[[ Records for the task, beginning ]]

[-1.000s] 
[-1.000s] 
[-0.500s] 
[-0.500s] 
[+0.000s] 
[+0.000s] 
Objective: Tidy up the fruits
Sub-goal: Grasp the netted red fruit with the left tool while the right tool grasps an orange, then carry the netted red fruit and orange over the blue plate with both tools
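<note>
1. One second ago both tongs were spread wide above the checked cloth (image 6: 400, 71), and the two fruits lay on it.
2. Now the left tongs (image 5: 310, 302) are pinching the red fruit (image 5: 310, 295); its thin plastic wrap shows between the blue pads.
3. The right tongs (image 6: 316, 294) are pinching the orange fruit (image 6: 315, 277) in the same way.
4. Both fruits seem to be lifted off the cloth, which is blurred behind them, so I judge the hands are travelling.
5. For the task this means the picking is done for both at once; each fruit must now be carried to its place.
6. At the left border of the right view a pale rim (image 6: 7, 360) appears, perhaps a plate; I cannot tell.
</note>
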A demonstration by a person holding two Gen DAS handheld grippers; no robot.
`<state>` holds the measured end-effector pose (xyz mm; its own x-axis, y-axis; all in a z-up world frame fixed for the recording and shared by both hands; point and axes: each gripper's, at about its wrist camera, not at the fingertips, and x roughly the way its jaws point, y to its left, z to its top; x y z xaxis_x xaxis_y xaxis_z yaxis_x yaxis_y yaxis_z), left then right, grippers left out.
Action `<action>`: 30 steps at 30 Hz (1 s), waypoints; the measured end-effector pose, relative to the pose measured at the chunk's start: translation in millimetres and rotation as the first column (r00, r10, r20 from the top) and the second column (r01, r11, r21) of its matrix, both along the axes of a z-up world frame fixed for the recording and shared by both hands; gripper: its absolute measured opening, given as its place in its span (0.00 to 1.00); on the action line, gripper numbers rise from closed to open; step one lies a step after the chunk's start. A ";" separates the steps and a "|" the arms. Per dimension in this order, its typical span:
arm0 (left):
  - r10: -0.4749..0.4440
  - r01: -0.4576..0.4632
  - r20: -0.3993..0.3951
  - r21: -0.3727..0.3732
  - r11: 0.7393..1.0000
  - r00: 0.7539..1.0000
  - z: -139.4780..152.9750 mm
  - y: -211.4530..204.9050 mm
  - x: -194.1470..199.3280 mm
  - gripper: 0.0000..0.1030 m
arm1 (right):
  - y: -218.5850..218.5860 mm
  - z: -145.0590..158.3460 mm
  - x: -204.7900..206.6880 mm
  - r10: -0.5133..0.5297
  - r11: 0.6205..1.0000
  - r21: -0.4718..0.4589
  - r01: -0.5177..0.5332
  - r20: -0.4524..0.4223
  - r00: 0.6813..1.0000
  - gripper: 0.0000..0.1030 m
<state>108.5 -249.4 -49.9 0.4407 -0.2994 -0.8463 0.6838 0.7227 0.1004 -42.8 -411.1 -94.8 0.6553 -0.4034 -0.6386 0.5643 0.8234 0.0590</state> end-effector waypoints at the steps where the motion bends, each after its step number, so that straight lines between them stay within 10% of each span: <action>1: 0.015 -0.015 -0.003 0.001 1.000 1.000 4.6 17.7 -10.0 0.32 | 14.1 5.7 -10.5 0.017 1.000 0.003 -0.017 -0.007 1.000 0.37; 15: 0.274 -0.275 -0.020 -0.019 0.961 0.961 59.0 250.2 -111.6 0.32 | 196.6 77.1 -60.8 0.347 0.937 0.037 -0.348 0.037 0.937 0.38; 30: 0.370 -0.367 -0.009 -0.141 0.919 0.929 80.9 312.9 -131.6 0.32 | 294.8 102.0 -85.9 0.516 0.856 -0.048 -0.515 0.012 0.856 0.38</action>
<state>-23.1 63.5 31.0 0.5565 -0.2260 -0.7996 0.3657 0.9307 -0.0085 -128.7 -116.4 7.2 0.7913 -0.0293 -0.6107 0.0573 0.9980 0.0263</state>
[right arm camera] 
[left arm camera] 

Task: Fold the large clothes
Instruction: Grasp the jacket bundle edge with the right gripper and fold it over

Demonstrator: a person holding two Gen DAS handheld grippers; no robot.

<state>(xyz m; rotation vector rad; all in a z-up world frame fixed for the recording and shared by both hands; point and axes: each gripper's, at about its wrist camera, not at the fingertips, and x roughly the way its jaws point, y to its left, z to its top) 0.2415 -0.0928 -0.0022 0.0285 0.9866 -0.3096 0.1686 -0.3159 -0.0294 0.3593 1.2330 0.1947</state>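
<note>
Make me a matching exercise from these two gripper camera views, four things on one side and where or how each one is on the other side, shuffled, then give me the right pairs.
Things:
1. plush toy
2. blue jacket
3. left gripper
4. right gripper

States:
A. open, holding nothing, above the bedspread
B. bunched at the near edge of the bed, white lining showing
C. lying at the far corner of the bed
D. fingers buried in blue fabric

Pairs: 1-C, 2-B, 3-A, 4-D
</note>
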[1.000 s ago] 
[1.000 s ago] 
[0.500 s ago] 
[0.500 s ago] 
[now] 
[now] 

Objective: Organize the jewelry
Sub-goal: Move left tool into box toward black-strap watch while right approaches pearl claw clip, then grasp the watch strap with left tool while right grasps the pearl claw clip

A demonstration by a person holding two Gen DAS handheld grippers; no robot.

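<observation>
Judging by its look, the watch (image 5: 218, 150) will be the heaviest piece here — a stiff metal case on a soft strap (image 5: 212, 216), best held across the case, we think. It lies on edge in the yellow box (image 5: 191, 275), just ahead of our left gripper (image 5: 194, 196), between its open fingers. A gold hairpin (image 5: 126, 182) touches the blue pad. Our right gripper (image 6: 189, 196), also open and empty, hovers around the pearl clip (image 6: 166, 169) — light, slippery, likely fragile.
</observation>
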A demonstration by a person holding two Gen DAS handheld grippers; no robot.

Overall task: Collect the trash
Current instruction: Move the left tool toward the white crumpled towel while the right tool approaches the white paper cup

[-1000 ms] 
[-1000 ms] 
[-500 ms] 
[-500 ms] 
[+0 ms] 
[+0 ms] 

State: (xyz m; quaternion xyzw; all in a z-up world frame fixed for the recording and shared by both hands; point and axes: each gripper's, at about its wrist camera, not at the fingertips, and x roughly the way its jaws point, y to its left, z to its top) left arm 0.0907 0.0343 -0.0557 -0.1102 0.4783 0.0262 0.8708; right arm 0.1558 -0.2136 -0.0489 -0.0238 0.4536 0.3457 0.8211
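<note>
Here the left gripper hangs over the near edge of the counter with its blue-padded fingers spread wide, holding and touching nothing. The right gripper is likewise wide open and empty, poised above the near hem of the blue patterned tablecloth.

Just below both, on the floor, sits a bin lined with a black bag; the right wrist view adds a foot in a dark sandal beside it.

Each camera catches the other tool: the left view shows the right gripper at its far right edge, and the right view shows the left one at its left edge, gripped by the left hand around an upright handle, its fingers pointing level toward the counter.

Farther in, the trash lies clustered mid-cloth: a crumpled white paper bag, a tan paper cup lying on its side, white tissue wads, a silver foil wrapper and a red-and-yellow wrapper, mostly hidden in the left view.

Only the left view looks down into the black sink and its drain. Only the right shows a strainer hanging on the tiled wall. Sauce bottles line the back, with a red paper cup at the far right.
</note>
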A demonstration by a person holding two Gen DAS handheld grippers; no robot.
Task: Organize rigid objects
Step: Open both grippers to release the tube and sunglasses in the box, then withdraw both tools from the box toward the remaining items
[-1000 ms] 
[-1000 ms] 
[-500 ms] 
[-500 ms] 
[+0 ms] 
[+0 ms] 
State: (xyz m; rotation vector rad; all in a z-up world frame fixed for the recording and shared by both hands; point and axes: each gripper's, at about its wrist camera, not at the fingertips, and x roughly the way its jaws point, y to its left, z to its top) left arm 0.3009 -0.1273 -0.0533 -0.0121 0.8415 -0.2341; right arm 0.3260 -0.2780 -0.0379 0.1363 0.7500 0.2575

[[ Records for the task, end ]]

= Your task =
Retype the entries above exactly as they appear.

= Answer box =
[-1.000s] 
[-1.000s] 
[-0.500s] 
[-0.500s] 
[+0.000s] 
[+0.000s] 
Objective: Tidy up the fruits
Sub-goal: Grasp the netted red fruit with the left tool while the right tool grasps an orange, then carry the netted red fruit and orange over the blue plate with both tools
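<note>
1. One second ago both tongs were spread wide above the checked cloth (image 6: 400, 71), and the two fruits lay on it.
2. Now the left tongs (image 5: 310, 302) are pinching the red fruit (image 5: 310, 295); its thin plastic wrap shows between the blue pads.
3. The right tongs (image 6: 316, 294) are pinching the orange fruit (image 6: 315, 277) in the same way.
4. Both fruits seem to be lifted off the cloth, which is blurred behind them, so I judge the hands are travelling.
5. For the task this means the picking is done for both at once; each fruit must now be carried to its place.
6. At the left border of the right view a pale rim (image 6: 7, 360) appears, perhaps a plate; I cannot tell.
</note>
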A demonstration by a person holding two Gen DAS handheld grippers; no robot.
`<state>` holds the measured end-effector pose (xyz mm; its own x-axis, y-axis; all in a z-up world frame fixed for the recording and shared by both hands; point and axes: each gripper's, at about its wrist camera, not at the fingertips, and x roughly the way its jaws point, y to its left, z to its top; x y z xaxis_x xaxis_y xaxis_z yaxis_x yaxis_y yaxis_z), left then right, grippers left out.
Action `<action>`: 30 steps at 30 Hz (1 s), waypoints; the measured end-effector pose, relative to the pose measured at the chunk's start: translation in millimetres and rotation as the first column (r00, r10, r20 from the top) and the second column (r01, r11, r21) of its matrix, both along the axes of a z-up world frame fixed for the recording and shared by both hands; gripper: its absolute measured opening, given as its place in its span (0.00 to 1.00); on the action line, gripper numbers rise from closed to open; step one lies a step after the chunk's start. A ";" separates the steps and a "|" the arms. Per dimension in this order, its typical span:
arm0 (left):
  - r10: -0.4749..0.4440
  - r01: -0.4576..0.4632
  - r20: -0.3993..0.3951
  - r21: -0.3727..0.3732
  - r11: 0.7393..1.0000
  - r00: 0.7539..1.0000
  - z: -139.4780..152.9750 mm
  - y: -211.4530..204.9050 mm
  - x: -194.1470..199.3280 mm
  - gripper: 0.0000..0.1030 m
arm1 (right):
  - y: -218.5850..218.5860 mm
  - z: -145.0590..158.3460 mm
  - x: -204.7900..206.6880 mm
  - r10: -0.5133..0.5297
  - r11: 0.6205..1.0000
  - r21: -0.4718..0.4589
  - r01: -0.5177..0.5332
  - r20: -0.4524..0.4223
  - r00: 0.6813..1.0000
  - gripper: 0.0000..0.1030 m
<state>108.5 -249.4 -49.9 0.4407 -0.2994 -0.8463 0.6838 0.7227 0.1004 -42.8 -411.1 -94.8 0.6553 -0.4034 -0.6386 0.5643 0.8234 0.0590</state> end-effector waypoints at the steps where the motion bends, each after its step number, so that straight lines between them stay within 10% of each span: <action>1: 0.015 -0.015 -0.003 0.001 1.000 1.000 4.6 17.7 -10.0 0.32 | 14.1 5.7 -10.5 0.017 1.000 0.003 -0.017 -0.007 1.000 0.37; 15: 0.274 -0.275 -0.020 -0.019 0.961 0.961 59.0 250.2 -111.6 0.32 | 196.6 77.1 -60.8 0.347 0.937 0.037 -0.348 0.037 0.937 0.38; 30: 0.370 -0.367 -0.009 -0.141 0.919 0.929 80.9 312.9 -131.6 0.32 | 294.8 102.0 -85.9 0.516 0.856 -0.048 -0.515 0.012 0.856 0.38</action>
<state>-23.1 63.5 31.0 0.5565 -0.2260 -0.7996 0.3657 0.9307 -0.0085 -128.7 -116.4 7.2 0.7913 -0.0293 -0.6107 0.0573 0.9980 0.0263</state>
[right arm camera] 
[left arm camera] 

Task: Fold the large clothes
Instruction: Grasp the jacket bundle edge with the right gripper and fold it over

Demonstrator: a person holding two Gen DAS handheld grippers; no robot.

<state>(xyz m; rotation vector rad; all in a z-up world frame fixed for the recording and shared by both hands; point and axes: each gripper's, at about its wrist camera, not at the fingertips, and x roughly the way its jaws point, y to its left, z to its top) 0.2415 -0.0928 -0.0022 0.0285 0.9866 -0.3096 0.1686 -0.3159 -0.0294 0.3593 1.2330 0.1947</state>
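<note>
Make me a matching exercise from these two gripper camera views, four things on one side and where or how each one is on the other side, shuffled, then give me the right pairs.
Things:
1. plush toy
2. blue jacket
3. left gripper
4. right gripper

States:
A. open, holding nothing, above the bedspread
B. bunched at the near edge of the bed, white lining showing
C. lying at the far corner of the bed
D. fingers buried in blue fabric

Pairs: 1-C, 2-B, 3-A, 4-D
</note>
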[1.000 s ago] 
[1.000 s ago] 
[0.500 s ago] 
[0.500 s ago] 
[now] 
[now] 

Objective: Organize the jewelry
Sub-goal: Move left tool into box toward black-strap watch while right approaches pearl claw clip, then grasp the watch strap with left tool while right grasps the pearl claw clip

A demonstration by a person holding two Gen DAS handheld grippers; no robot.

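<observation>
Judging by its look, the watch (image 5: 218, 150) will be the heaviest piece here — a stiff metal case on a soft strap (image 5: 212, 216), best held across the case, we think. It lies on edge in the yellow box (image 5: 191, 275), just ahead of our left gripper (image 5: 194, 196), between its open fingers. A gold hairpin (image 5: 126, 182) touches the blue pad. Our right gripper (image 6: 189, 196), also open and empty, hovers around the pearl clip (image 6: 166, 169) — light, slippery, likely fragile.
</observation>
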A demonstration by a person holding two Gen DAS handheld grippers; no robot.

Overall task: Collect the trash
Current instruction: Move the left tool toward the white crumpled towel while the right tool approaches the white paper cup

[-1000 ms] 
[-1000 ms] 
[-500 ms] 
[-500 ms] 
[+0 ms] 
[+0 ms] 

State: (xyz m; quaternion xyzw; all in a z-up world frame fixed for the recording and shared by both hands; point and axes: each gripper's, at about its wrist camera, not at the fingertips, and x roughly the way its jaws point, y to its left, z to its top) left arm 0.0907 0.0343 -0.0557 -0.1102 0.4783 0.0262 0.8708; right arm 0.1558 -0.2136 -0.0489 -0.0238 0.4536 0.3457 0.8211
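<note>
Here the left gripper hangs over the near edge of the counter with its blue-padded fingers spread wide, holding and touching nothing. The right gripper is likewise wide open and empty, poised above the near hem of the blue patterned tablecloth.

Just below both, on the floor, sits a bin lined with a black bag; the right wrist view adds a foot in a dark sandal beside it.

Each camera catches the other tool: the left view shows the right gripper at its far right edge, and the right view shows the left one at its left edge, gripped by the left hand around an upright handle, its fingers pointing level toward the counter.

Farther in, the trash lies clustered mid-cloth: a crumpled white paper bag, a tan paper cup lying on its side, white tissue wads, a silver foil wrapper and a red-and-yellow wrapper, mostly hidden in the left view.

Only the left view looks down into the black sink and its drain. Only the right shows a strainer hanging on the tiled wall. Sauce bottles line the back, with a red paper cup at the far right.
</note>
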A demonstration by a person holding two Gen DAS handheld grippers; no robot.
Task: Organize rigid objects
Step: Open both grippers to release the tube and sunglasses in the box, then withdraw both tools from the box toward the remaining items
[-1000 ms] 
[-1000 ms] 
[-500 ms] 
[-500 ms] 
[+0 ms] 
[+0 ms] 
State: (xyz m; rotation vector rad; all in a z-up world frame fixed for the recording and shared by both hands; point and axes: each gripper's, at about its wrist camera, not at the fingertips, and x roughly the way its jaws point, y to its left, z to its top) left arm 0.3009 -0.1273 -0.0533 -0.0121 0.8415 -0.2341; right arm 0.3260 -0.2780 -0.0379 0.1363 0.7500 0.2575

Work on this exercise is complete, and nothing remains.